Pour le gouvernement, il s’agit seulement d’apporter une réponse ciblée à un problème précis…
Non : c’est un projet que l’on retrouve dans « l’espace européen de l’éducation » de la Commission européenne et dans la charte des droits fondamentaux de l’Union européenne, imposée en 2007 pour remplacer le traité constitutionnel européen rejeté. Ce choc des savoirs est un décalque de cette conception de l’éducation qui deviendrait un espace marchand, livré aux lois de la concurrence. On considère qu’on n’a pas à dépenser trop pour former de futurs travailleurs destinés à des emplois subalternes et mal payés. Ce nom de « choc des savoirs » est une imposture : en réalité c’est « à chacun son savoir », avec une ambition éducative et sociale minimale.
Le DNB, diplôme national du brevet, est également concerné…
Oui, puisqu’il deviendrait la condition pour accéder au lycée. De ce fait, deux scénarios sont envisageables : ou bien on maintient le DNB à un niveau ambitieux – mais dans ce cas, comment y préparer la part des élèves qui seront restés dans les groupes « faibles » pendant quatre ans ? On leur dira qu’ils n’ont pas le niveau… alors que tout aura été fait pour qu’ils ne l’aient pas.
L’autre option, c’est de baisser le niveau du DNB, qui deviendrait une sorte de certificat d’études, comme sous la IIIe République… Mais on peut supposer que l’objectif est bien de faire des économies en restreignant l’accès au lycée général et en l’adossant à un lycée professionnel à la fois régionalisé et largement privatisé, comme les dernières réformes en dessinent le contour.

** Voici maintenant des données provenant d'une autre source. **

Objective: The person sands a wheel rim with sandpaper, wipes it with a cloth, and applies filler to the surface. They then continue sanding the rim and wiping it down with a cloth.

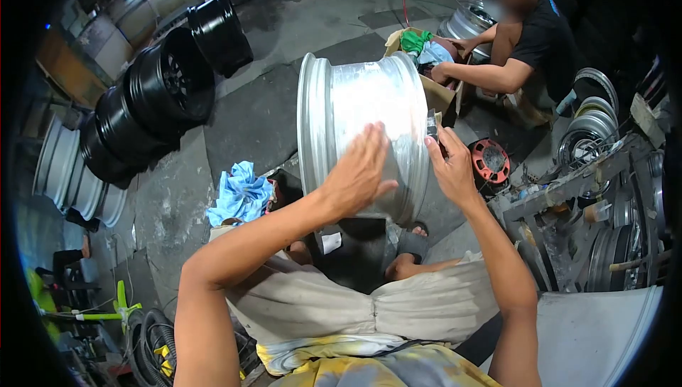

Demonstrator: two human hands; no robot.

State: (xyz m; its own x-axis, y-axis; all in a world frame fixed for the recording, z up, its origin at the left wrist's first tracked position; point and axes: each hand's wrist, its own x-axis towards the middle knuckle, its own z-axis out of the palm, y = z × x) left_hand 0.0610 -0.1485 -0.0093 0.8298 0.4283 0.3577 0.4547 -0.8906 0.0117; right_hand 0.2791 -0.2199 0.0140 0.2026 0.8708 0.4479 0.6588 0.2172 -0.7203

Pour autant, on ne peut pas nier les problèmes du collège ?
Parce que depuis la massification, on n’a pas pris la mesure de ce qu’impliquait la réussite scolaire de tous. Dans les années 1960, la classe de seconde accueillait seulement des élèves issus des élites – et quelques boursiers. Et ils avaient à leur disposition des surveillants, des répétiteurs… qui ont peu à peu disparu, parce qu’on les a incités à devenir professeurs afin d’absorber le nombre croissant d’élèves. Donc dès le départ, avec des élèves plus divers et moins encadrés, la question des moyens pédagogiques et humains était posée.
Et depuis trente ans, en dépit des alternances politiques, on constate une continuité dans le renoncement à la constitution d’une culture commune au nom de l’individualisation des apprentissages… et des économies. On a saboté l’école ! Aujourd’hui, on se trouve à un tournant : pour faire encore plus d’économies, on renonce à l’objectif républicain. C’est un modèle de société où, au bout du compte, chacun doit négocier son poste dans un face-à-face inégal entre l’employeur et le salarié, puisque les parcours individualisés ne donnent plus droit à des diplômes communs qui impliquent des grilles communes de qualification et de salaire…
Que peut-on faire pour l’éviter ?
Cette nouvelle réforme a le mérite, si on peut dire, de rendre les enjeux plus clairs. Si on veut être ambitieux, il faut des conditions d’accueil dignes, mettre des profs en face des élèves. Aujourd’hui, le métier d’enseignant est abîmé, il ne fait plus envie : il faut revaloriser la fonction avec les salaires. Redonner au métier son but, qui est de permettre la réussite de tous pour construire une culture commune, ce serait à nouveau motivant pour les futurs enseignants.